Psalmen 64
Alle 2 beschikbare vertalingen
Voor muziekbegeleiding. Een psalm van David. Hoor, o God, mijn luid gejammer, Bevrijd mijn leven van de schrik voor den vijand;
Voor de koorleider. Een psalm van David.
Bescherm mij tegen de aanslag der bozen, En tegen het woelen van schurken.
Hoor, God, mijn kreet in nood! Houd Gij voor 's vijands dreiging mijn leven toch bewaard.
Want ze scherpen hun tong als een zwaard, Richten als pijlen hun bittere woorden;
Behoed mij voor de plannen van wie hun kwaad beramen, het wroeten van hun arglist.
En om in het geniep den onschuldige te treffen, Leggen ze onverhoeds en onvervaard op hem aan.
Hoe vlijmend scherp hun tong! zij richten als een pijl het woord dat wonden slaat,
Ze stellen hun boze plannen vast, En overleggen, hoe hun strikken te zetten; Ze zeggen: Wie ziet het;
om uit hun hinderlaag wie argeloos is te treffen: snel raak! zij weifelen nooit.
Wie achterhaalt onze streken?

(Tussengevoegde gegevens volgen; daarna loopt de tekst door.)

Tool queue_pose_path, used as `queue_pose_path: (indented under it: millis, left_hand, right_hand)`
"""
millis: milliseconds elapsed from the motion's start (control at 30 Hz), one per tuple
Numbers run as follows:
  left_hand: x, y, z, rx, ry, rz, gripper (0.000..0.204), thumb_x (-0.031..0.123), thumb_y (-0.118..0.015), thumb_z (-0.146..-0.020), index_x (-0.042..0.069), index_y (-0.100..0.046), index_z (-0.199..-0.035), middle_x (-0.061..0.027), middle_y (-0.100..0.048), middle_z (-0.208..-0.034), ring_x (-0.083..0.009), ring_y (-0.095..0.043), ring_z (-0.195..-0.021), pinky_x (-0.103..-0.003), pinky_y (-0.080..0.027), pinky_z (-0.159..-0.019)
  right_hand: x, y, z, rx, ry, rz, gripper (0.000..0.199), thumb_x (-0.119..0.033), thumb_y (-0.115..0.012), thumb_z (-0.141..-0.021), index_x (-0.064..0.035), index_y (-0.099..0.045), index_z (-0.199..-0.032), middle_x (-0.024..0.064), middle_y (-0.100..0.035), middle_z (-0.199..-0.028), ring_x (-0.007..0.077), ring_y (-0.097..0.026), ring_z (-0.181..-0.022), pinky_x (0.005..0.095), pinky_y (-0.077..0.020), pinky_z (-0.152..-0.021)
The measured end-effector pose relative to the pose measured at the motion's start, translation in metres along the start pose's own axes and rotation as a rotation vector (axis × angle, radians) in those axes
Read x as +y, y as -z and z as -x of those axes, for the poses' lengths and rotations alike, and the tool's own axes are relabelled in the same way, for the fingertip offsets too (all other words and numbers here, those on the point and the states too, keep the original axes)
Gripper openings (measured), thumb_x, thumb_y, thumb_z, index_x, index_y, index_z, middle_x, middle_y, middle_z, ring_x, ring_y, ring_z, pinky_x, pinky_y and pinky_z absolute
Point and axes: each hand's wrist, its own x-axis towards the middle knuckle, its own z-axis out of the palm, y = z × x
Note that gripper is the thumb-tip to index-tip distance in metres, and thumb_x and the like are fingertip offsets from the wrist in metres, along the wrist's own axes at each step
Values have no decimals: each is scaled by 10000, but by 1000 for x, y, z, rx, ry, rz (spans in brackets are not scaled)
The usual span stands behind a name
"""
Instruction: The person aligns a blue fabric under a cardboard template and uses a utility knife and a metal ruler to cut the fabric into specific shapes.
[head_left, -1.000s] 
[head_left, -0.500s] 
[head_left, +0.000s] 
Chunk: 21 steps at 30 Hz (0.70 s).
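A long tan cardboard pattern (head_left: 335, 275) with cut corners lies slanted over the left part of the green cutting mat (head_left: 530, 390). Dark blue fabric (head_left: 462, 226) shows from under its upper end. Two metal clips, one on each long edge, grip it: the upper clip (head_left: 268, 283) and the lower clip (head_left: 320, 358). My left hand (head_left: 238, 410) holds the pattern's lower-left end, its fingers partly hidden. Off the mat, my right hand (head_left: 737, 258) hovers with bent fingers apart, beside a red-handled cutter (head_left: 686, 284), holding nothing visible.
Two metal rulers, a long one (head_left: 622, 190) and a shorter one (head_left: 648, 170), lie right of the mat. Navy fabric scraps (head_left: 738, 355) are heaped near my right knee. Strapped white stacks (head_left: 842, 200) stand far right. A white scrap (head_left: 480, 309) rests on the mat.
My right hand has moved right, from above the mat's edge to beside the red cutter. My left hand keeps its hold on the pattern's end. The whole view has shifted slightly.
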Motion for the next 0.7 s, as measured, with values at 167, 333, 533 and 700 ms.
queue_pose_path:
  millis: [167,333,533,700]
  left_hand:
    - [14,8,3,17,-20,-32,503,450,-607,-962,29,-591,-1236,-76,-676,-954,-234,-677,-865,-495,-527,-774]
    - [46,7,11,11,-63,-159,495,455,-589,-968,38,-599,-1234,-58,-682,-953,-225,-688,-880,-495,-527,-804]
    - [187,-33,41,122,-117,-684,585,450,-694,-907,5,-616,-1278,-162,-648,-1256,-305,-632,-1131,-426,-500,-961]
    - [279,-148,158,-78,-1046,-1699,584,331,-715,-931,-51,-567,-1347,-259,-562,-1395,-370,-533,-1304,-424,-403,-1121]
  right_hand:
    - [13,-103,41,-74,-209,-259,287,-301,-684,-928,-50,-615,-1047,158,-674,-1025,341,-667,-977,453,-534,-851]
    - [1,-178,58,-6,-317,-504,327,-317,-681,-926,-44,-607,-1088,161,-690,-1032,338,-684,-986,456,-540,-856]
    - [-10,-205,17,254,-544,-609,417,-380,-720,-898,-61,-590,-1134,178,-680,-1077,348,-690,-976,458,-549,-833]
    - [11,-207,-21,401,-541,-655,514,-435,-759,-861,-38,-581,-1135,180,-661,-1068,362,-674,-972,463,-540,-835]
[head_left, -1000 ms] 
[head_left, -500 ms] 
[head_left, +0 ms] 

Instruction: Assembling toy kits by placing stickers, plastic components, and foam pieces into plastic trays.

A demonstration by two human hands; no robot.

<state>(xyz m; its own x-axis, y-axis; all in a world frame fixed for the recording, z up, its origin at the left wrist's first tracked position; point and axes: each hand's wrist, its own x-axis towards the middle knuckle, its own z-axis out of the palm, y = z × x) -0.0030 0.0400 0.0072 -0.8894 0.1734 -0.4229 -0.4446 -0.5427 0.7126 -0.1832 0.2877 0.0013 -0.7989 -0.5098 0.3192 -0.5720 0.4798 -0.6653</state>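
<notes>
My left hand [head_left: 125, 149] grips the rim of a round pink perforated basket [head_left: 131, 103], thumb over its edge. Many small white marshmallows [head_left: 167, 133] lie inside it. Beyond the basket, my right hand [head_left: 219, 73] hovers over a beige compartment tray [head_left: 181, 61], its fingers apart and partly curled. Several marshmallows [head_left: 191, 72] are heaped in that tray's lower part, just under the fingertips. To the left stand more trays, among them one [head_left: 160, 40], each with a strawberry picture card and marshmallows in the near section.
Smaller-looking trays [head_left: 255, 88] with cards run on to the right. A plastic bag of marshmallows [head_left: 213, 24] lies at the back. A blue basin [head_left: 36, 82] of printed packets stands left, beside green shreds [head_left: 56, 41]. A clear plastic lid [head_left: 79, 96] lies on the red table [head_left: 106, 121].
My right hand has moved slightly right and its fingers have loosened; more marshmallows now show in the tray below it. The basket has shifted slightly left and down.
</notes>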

We zijn met onze plannen gereed, De list is gelukt!
De kwade zaak doorzetten, valstrikken aan de hand doen, fluisterend: 'dat ziet geen sterveling.'
Daar schiet God zijn pijl op hen af, En de slagen vallen onverwacht op hen neer;
Zo list na list uitdenken, bedekken wat bedacht is: o mensenhart, hoe peilloos zijn uw verborgen gronden!
Hun eigen tong brengt ze ten val: Wie ze ziet, schudt meewarig het hoofd.
Tot God hen treft. - Een boogschot, een flits, zij zijn verslagen.
En allen zullen vol diep ontzag Gods daden verkonden, Erkennen, dat het zijn werk is geweest;
Zo heeft hun schandelijk woord hun val teweeg gebracht. Het hoofd schudt wie hen aanziet.
De brave zal zich in Jahweh verheugen, en op Hem hopen, Alle oprechten van hart zullen juichen!
En ieder, in ontzag, vertelt hoe God hier ingreep, beseft dat dit zijn werk is.
Niet beschikbaar in deze vertaling
Hij die rechtvaardig leeft vindt zijn geluk in God, weet zich bij Hem geborgen: hun vreugde mogen vieren alwie oprecht van hart zijn.